Marberry: Are medbed hospitals the hospital of the future?

2 beds with futuristic equipment in Star Trek show
Star Trek’s Sickbay included non-invasive scanning and instant healing in 1966. Image courtesy of Sara Marberry

Last week, in a bizzare twist of events, the sitting U.S. president briefly posted — then deleted — an AI-generated video on Truth Social touting “medbed hospitals” and a national “medbed card system,” promising every American access to these miraculous healing pods.

The concept of a “medbed” originates in conspiracy and pseudoscience communities, especially QAnon. These futuristic pods are said to cure every illness, regenerate limbs, reverse aging, and heal any condition instantly.

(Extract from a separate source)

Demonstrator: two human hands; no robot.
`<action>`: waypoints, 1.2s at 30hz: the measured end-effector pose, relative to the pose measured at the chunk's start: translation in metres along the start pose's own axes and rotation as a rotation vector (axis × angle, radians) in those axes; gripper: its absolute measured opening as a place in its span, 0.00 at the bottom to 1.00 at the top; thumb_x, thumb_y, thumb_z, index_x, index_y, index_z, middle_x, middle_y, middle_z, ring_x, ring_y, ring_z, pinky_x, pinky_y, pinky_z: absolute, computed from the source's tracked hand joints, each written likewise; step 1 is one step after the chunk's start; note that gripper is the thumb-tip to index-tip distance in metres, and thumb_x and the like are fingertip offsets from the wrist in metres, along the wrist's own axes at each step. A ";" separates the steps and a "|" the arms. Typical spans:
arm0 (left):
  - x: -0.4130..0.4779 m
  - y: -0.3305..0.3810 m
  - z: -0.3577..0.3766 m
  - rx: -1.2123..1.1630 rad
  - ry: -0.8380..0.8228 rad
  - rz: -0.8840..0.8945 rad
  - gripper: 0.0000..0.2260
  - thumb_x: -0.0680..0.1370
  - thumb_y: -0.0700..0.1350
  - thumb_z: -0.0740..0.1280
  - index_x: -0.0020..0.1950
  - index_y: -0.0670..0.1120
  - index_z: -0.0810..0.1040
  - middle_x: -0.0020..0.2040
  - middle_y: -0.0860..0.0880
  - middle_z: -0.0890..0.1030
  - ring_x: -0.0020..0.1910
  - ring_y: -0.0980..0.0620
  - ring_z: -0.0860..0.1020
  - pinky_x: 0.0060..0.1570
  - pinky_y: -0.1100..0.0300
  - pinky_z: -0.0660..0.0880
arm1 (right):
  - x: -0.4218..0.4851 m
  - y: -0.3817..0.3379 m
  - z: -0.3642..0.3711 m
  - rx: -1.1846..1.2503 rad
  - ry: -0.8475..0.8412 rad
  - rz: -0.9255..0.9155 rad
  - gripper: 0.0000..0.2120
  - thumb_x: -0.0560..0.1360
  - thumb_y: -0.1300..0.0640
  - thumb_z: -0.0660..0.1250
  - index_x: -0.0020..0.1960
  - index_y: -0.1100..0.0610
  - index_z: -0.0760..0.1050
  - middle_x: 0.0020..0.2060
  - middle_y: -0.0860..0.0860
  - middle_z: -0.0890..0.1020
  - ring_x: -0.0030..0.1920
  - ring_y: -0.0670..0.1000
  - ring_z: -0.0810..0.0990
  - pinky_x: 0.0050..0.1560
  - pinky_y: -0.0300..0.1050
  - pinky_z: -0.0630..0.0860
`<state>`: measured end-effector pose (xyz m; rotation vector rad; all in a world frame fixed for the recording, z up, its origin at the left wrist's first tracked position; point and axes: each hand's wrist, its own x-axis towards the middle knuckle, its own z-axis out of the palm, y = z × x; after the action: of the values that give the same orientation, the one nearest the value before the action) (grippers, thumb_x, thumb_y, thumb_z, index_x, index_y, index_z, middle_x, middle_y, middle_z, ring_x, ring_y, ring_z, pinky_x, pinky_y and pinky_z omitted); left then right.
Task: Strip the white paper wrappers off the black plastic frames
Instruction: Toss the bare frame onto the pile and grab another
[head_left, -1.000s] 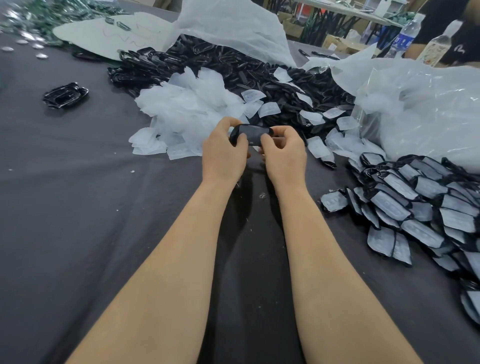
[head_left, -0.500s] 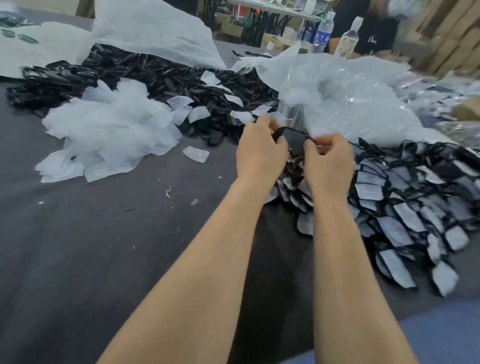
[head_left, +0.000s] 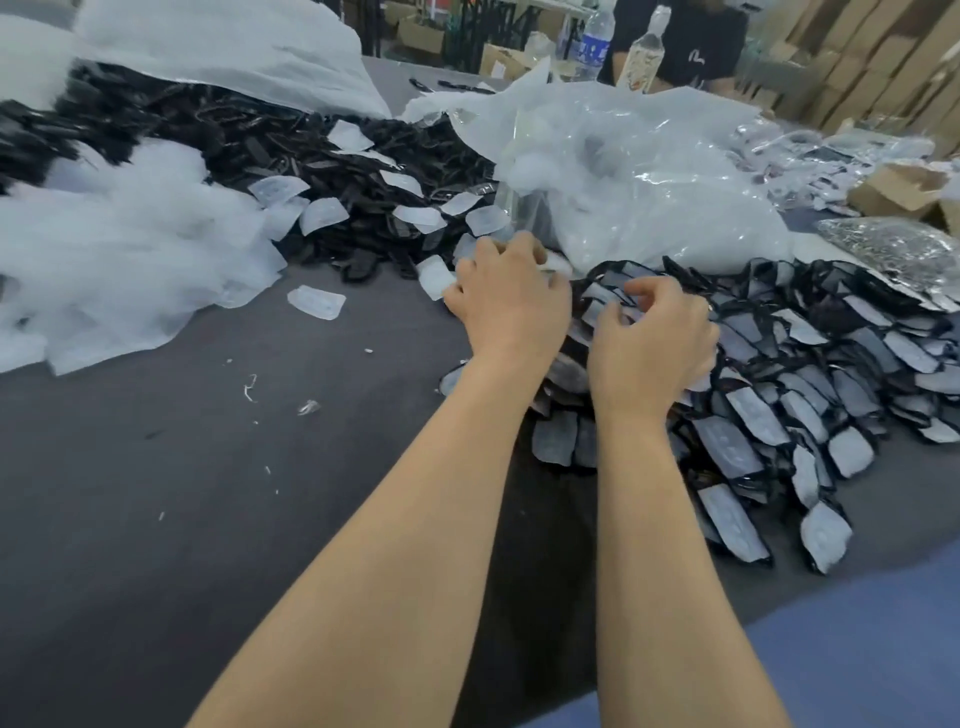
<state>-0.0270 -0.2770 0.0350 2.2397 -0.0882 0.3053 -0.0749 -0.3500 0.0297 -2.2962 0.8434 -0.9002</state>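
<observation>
A heap of black plastic frames in white paper wrappers (head_left: 753, 436) lies on the right of the dark table. My right hand (head_left: 652, 343) is on the heap's near-left edge, its fingers curled onto a wrapped frame (head_left: 610, 312). My left hand (head_left: 511, 306) is just left of it, knuckles up and fingers curled away from me; what they hold is hidden. Stripped black frames (head_left: 322, 166) are piled at the back. Loose white wrappers (head_left: 119, 249) are heaped on the left, and one wrapper (head_left: 317, 302) lies alone on the table.
A large clear plastic bag (head_left: 623, 171) slumps behind my hands. Two bottles (head_left: 592, 41) and a person in a black shirt (head_left: 691, 47) are at the far edge. Cardboard boxes (head_left: 898, 192) and a silvery bag (head_left: 893, 249) are at the right. Small paper scraps (head_left: 250, 387) dot the grey cloth.
Both hands moved right and down onto the wrapped heap. The bare black frame they held between them is no longer visible. The view swung right.
</observation>
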 end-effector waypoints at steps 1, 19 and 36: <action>0.003 -0.006 -0.009 -0.062 0.020 -0.023 0.11 0.78 0.50 0.63 0.59 0.50 0.75 0.61 0.48 0.73 0.62 0.46 0.69 0.58 0.53 0.62 | -0.006 -0.010 0.005 0.039 -0.010 -0.034 0.11 0.76 0.57 0.63 0.58 0.52 0.76 0.58 0.52 0.75 0.61 0.56 0.69 0.61 0.50 0.63; 0.017 -0.183 -0.208 -0.483 0.694 -0.340 0.08 0.78 0.39 0.60 0.56 0.45 0.74 0.48 0.53 0.74 0.42 0.58 0.72 0.45 0.67 0.69 | -0.165 -0.202 0.123 0.459 -0.672 -0.459 0.14 0.75 0.65 0.59 0.57 0.59 0.78 0.55 0.55 0.80 0.57 0.54 0.75 0.59 0.46 0.69; 0.032 -0.274 -0.273 0.400 0.295 -0.770 0.16 0.79 0.45 0.57 0.66 0.47 0.72 0.74 0.44 0.61 0.75 0.41 0.53 0.73 0.39 0.43 | -0.190 -0.265 0.163 0.343 -0.709 -0.592 0.12 0.78 0.60 0.59 0.59 0.56 0.76 0.57 0.54 0.76 0.59 0.54 0.74 0.62 0.50 0.69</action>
<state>-0.0020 0.1092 0.0021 2.3882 1.0450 0.2325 0.0273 -0.0001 0.0229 -2.3118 -0.2836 -0.3335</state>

Of course, medbeds don’t exist. But imagining them forces us to consider what their existence would mean: a wholesale rethinking of the hospital itself.

No operating rooms, imaging suites, ICUs, or emergency bays. Instead, perhaps pod-lined rooms, or neighborhood medbed stations. Waiting rooms might shrink — or disappear entirely — replaced by a simple queue for a single piece of technology.

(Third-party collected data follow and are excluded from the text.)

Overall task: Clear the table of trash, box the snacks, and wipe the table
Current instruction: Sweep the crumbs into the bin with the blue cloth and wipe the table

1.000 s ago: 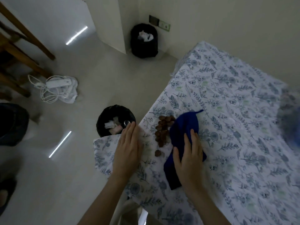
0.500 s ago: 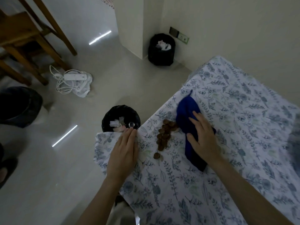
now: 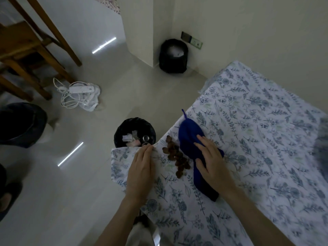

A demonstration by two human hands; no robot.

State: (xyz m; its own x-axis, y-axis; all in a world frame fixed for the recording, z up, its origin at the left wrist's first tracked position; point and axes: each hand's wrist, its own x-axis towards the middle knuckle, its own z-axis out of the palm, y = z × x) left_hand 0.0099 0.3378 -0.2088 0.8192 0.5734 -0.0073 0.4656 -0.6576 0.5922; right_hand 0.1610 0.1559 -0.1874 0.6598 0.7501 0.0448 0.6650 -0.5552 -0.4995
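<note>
left hand (image 3: 140, 167) flat, right hand (image 3: 211, 162) flat, fingers extended

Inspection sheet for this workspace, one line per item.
surface: table covered in floral fabric, rumpled at the near corner.
job's things: blue cloth beside a pile of brown scraps near the edge; black bin on the floor below, trash inside.
clutter: blurred dark shape at the right edge, unidentifiable.
grips: left hand flat at the table edge, empty; right hand pressing on the blue cloth.
cables: white power strip with coiled cable on the floor.
surroundings: second bin by the wall; wooden chair.
</note>
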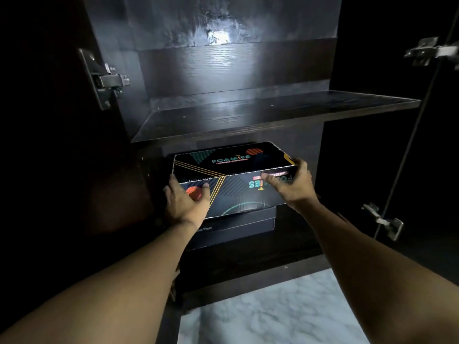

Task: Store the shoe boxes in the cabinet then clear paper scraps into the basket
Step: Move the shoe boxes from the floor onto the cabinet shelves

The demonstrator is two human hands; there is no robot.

Hospital of the future imagined

For decades, we’ve envisioned the hospital of the future. Star Trek introduced us to Sickbay (pictured) in 1966, complete with tricorders, biobeds, and dermal regenerators — non-invasive scanning and instant healing long before our technology could catch up.

Three years ago, much of the conversation centered on the metaverse. Proponents argued that hospitals would extend into virtual space, with patients appearing as avatars to meet clinicians in shared digital environments.

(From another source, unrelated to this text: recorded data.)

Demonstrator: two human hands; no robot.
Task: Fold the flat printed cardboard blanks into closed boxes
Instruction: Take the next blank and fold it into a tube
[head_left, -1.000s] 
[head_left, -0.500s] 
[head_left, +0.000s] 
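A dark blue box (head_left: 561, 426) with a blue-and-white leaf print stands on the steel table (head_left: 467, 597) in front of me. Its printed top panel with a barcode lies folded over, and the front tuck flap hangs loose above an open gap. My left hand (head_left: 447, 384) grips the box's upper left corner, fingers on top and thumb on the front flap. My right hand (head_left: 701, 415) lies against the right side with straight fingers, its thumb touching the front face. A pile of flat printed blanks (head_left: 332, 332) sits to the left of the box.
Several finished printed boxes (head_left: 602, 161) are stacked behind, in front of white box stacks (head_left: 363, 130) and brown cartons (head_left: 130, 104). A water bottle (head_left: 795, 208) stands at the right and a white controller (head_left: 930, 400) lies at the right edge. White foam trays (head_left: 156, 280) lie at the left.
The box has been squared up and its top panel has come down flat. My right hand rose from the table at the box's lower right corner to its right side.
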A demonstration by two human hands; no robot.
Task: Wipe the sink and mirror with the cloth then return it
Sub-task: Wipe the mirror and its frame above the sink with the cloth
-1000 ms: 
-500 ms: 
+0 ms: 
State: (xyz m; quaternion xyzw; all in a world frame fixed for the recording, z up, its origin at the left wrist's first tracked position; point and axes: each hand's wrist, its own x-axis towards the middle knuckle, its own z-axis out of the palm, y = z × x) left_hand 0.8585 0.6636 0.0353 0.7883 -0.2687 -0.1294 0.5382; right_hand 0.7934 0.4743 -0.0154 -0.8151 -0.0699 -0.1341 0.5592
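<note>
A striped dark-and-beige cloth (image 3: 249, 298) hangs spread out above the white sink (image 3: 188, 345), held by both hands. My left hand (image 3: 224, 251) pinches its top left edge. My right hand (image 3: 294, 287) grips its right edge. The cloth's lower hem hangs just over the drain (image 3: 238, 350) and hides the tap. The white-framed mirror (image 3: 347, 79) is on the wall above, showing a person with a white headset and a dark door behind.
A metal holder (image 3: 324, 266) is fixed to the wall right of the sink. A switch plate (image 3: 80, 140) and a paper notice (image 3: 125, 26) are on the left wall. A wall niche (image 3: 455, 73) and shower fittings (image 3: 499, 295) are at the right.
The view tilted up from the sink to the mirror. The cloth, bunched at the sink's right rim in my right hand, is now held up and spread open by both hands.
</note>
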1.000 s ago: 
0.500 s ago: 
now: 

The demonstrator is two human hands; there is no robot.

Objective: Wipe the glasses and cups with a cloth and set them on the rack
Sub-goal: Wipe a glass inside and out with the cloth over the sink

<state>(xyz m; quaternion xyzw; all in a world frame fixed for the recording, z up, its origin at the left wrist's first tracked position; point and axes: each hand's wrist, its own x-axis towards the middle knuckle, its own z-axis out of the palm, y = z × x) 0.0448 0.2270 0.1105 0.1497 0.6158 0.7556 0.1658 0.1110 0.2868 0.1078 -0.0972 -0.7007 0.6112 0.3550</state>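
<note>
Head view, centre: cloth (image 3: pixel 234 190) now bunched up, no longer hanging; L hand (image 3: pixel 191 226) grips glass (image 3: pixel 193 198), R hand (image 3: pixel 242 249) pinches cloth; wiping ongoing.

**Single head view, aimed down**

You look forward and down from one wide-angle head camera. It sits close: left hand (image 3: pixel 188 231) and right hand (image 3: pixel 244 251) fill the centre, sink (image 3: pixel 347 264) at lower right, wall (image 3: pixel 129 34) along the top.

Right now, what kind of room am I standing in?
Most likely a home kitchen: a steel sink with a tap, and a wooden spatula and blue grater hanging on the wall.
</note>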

Some systems even experimented with the model. In Dubai, Medcare built a digital twin of its facility in the metaverse, allowing patients to explore services virtually before a visit. The Emirates Health Service launched MetaHealth, a platform designed to connect providers, patients, and medical knowledge in virtual space.

The metaverse hospital has not died. It is simply maturing — evolving into a set of practical applications: simulation and training for clinicians, digital twins for planning and design, and new modes of extending care beyond the walls of the physical facility.

Lesson of the medbed moment

That is the lesson of the medbed moment. Futuristic visions — whether they emerge from entertainment, hype cycles, or conspiracy theories — remind us of what people wish healthcare could deliver: speed, ease, universality, and equity.

The real challenge for healthcare leaders is not to chase miracle pods, but to extract the underlying aspirations and translate them into innovations that can actually reshape hospitals and care delivery.

The hospital of the future won’t be a single technology. It will be a system — physical, digital, and human — that blends the best of science with the timeless goals of medicine: healing, access, and trust.